Brief
Output, without alteration, the first line of the entries and each line after it, stopping with the line that contains "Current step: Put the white".

━━━ Records

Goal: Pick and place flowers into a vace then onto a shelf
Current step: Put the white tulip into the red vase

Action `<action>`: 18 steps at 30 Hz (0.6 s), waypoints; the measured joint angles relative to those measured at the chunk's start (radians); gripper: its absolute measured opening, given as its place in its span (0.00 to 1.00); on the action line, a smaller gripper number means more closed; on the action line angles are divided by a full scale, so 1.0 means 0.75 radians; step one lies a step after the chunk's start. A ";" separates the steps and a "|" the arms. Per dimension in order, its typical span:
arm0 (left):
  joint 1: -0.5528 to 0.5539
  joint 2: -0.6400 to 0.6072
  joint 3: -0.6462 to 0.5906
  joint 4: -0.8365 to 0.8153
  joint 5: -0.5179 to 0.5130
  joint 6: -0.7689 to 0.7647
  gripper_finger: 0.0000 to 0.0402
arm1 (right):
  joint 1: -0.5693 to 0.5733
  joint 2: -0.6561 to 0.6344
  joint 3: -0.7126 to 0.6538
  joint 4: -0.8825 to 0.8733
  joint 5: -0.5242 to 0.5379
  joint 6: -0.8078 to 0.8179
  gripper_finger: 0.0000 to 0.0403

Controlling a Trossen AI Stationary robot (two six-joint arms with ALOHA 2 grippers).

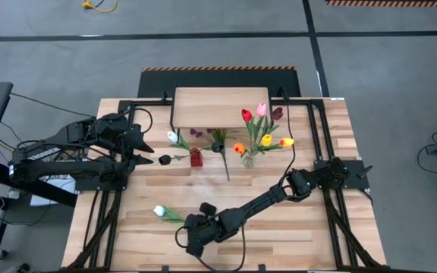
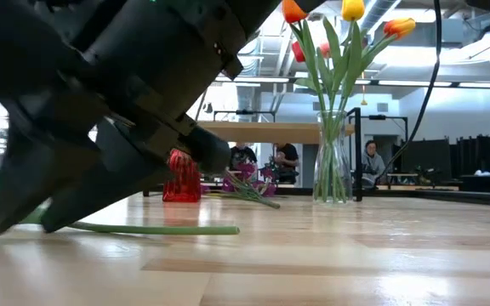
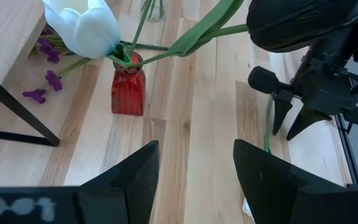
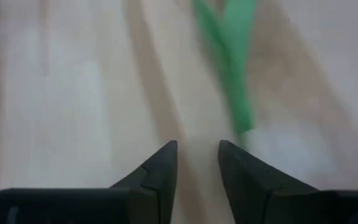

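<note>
A: What is nearest to the front edge of the table?

B: The right gripper (image 1: 194, 241). It is low over the boards near the front edge, left of the middle. In its wrist view the two fingers (image 4: 160, 171) stand apart with a narrow gap, and nothing is between them. The end of a green stem (image 4: 232, 74) lies on the wood just past the fingertips.

A: Which flower is that?

B: The white tulip (image 1: 160, 211) lying flat on the table (image 1: 309, 227), just left of this gripper and a little farther back. Its head points to the left side. To the right of the gripper the front boards are bare up to the right edge.

A: And in the middle?

B: The left gripper (image 1: 149, 152) is at the left side, its fingers (image 3: 135, 180) clearly apart and holding nothing. Just beside it, toward the centre, stands a small red vase (image 1: 196, 158) with a white tulip (image 3: 86, 25) and a dark-headed one (image 1: 165, 160) leaning out of it. A purple sprig (image 1: 196, 133) and another stem (image 1: 223, 161) lie on the boards near it.

A: Farther back?

B: A clear glass vase (image 2: 333, 161) stands right of the centre with red, pink, orange and yellow tulips (image 1: 264, 125). Behind all is the shelf (image 1: 220, 108), at the back edge of the table. Its top is bare. In the low view, people (image 2: 369, 161) sit in the room beyond.
</note>
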 joint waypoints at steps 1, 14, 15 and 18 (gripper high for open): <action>0.000 0.000 0.000 0.000 0.000 0.001 0.49 | 0.001 0.002 0.006 -0.014 0.030 -0.016 0.28; 0.000 0.000 0.000 -0.001 0.000 0.002 0.49 | -0.025 0.001 0.071 -0.043 0.175 -0.097 0.27; 0.000 0.000 0.000 -0.001 0.000 0.002 0.49 | -0.025 0.001 0.071 -0.046 0.177 -0.097 0.27; 0.000 0.000 0.000 -0.001 0.000 0.002 0.49 | -0.028 0.000 0.072 -0.066 0.192 -0.097 0.27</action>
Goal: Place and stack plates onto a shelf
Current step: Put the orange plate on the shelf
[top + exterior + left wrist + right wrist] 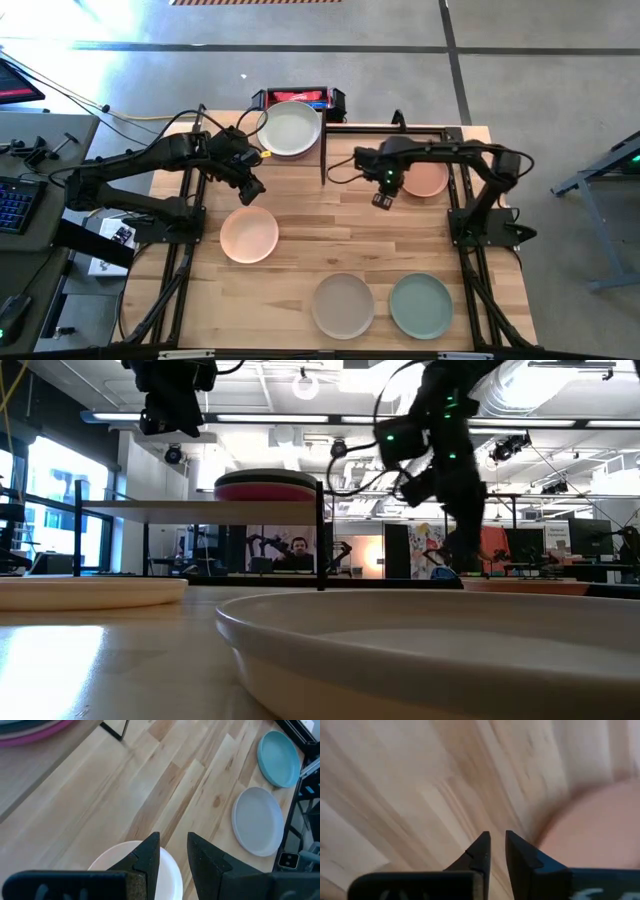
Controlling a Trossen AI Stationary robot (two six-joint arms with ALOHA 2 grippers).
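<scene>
Plates already on the shelf (228, 128) form one stack, an off-white plate (290, 128) on top; the low view shows a dark and a pink one (266, 491) under it. The stack sits at the shelf's end beside the thin dark upright edge (323, 155), leaving bare board on the shelf's other side.

Past that edge a salmon plate (428, 178) lies on the tabletop (330, 235), and the right gripper (382, 199) hangs just beside its rim, jaws nearly closed with a thin gap, holding nothing.

The left gripper (252, 187) hovers off the shelf's front edge, above the table; its jaws stand slightly apart and empty. A peach plate (249, 233) lies near it.

Well away from the shelf, by the table's near edge, a beige plate (343, 305) and a sage green plate (421, 305) lie side by side, apart. Open wood separates them from the shelf.
</scene>
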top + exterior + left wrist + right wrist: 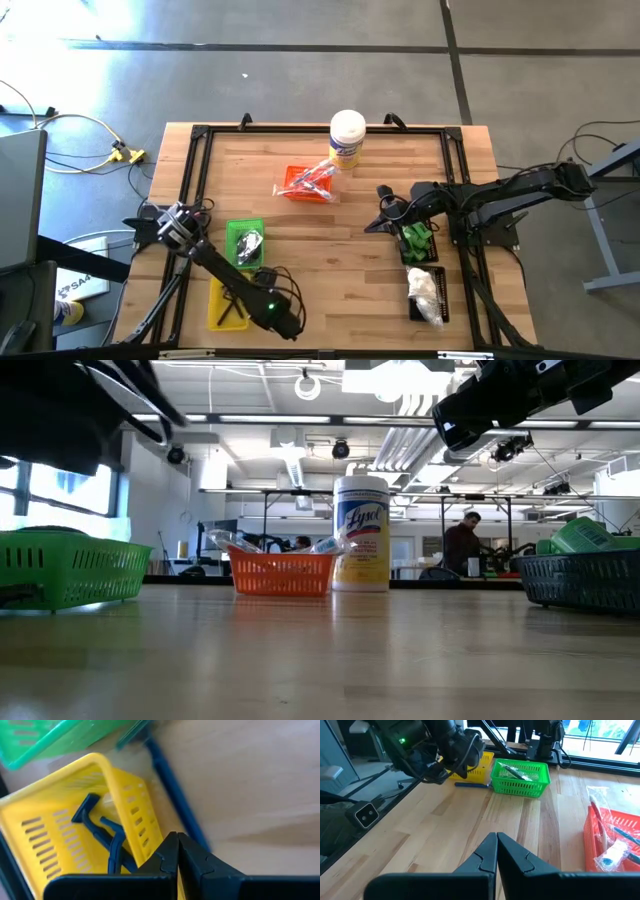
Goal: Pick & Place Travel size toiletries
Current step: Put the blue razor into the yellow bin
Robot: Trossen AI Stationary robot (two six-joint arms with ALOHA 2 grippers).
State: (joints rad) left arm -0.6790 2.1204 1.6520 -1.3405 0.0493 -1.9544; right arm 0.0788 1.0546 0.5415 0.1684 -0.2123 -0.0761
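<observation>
Just beyond the closed left gripper (177, 851) lies a blue razor (172, 790).

Wood table (330, 260) w/ orange tray (305, 184), green tray (245, 243), yellow tray (228, 303), black trays (427, 270), canister (347, 137).

Wooden table (330, 255) with black frame rails along its edges. Large white canister (347, 138) with yellow label upright near the far edge, just beside orange tray (305, 186). Green tray (245, 243) toward the left side, yellow tray (226, 302) near the front-left corner. Two black mesh trays at right: one (416, 243) nearer the middle, another (428, 296) toward the front. Yellow cable (75, 128) on grey floor. Person (461, 546) in the room beyond.
</observation>
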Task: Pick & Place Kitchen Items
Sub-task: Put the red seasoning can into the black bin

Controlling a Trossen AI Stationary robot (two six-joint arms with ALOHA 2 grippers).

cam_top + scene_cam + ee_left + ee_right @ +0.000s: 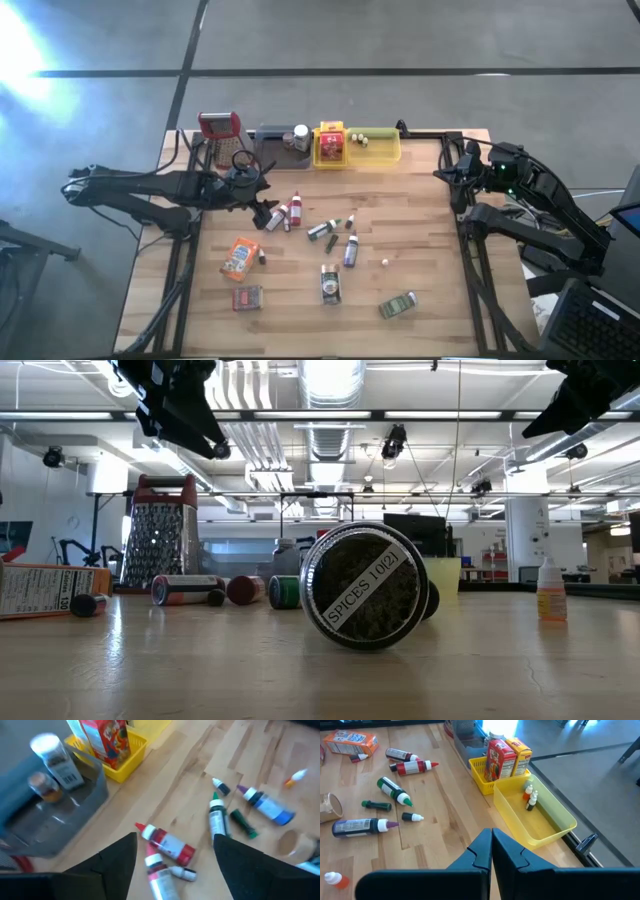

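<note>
High view: left gripper (268, 212) hovering open-jawed beside the red-capped bottles (290, 212) lying mid-table, just below the grey tray (268, 135); right gripper (452, 172) waiting at the table's right edge. Left wrist view: spread fingers (117, 857) bracketing the red-tipped bottle (167, 842), lying flat, long axis slanting between the fingers, cap pointing toward the tray. Advisable: squaring jaws across the body, descending over its middle. Right wrist view: fingers pressed closed, holding nothing.
</note>
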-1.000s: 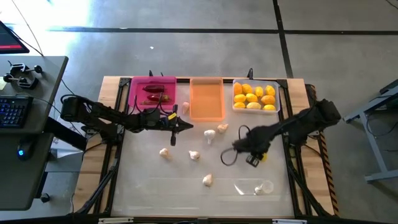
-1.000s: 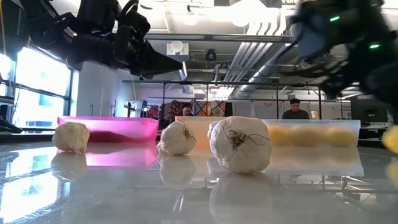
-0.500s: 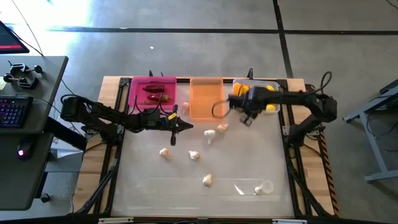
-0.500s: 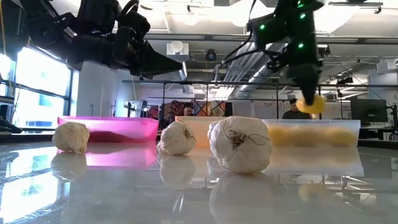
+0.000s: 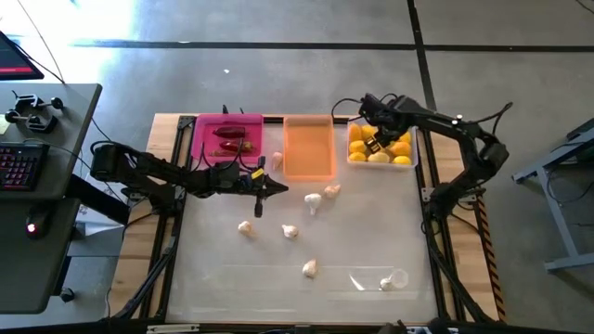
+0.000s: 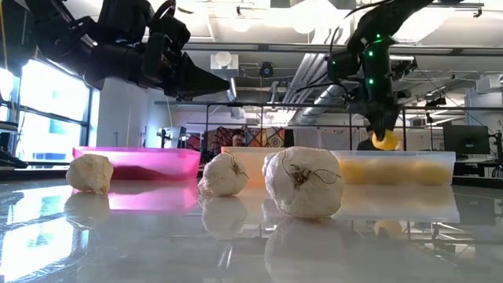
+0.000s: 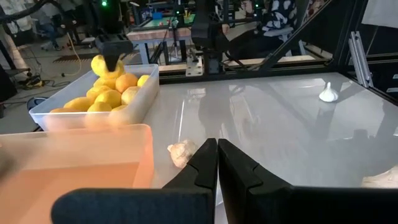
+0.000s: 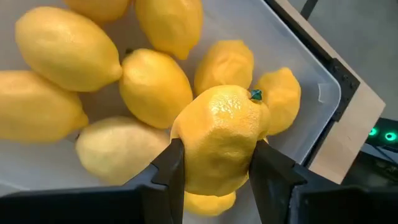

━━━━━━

Your solution
Goal: Pick and place flowers into a vace then onto a shelf
Current step: Put the white tulip into the red vase

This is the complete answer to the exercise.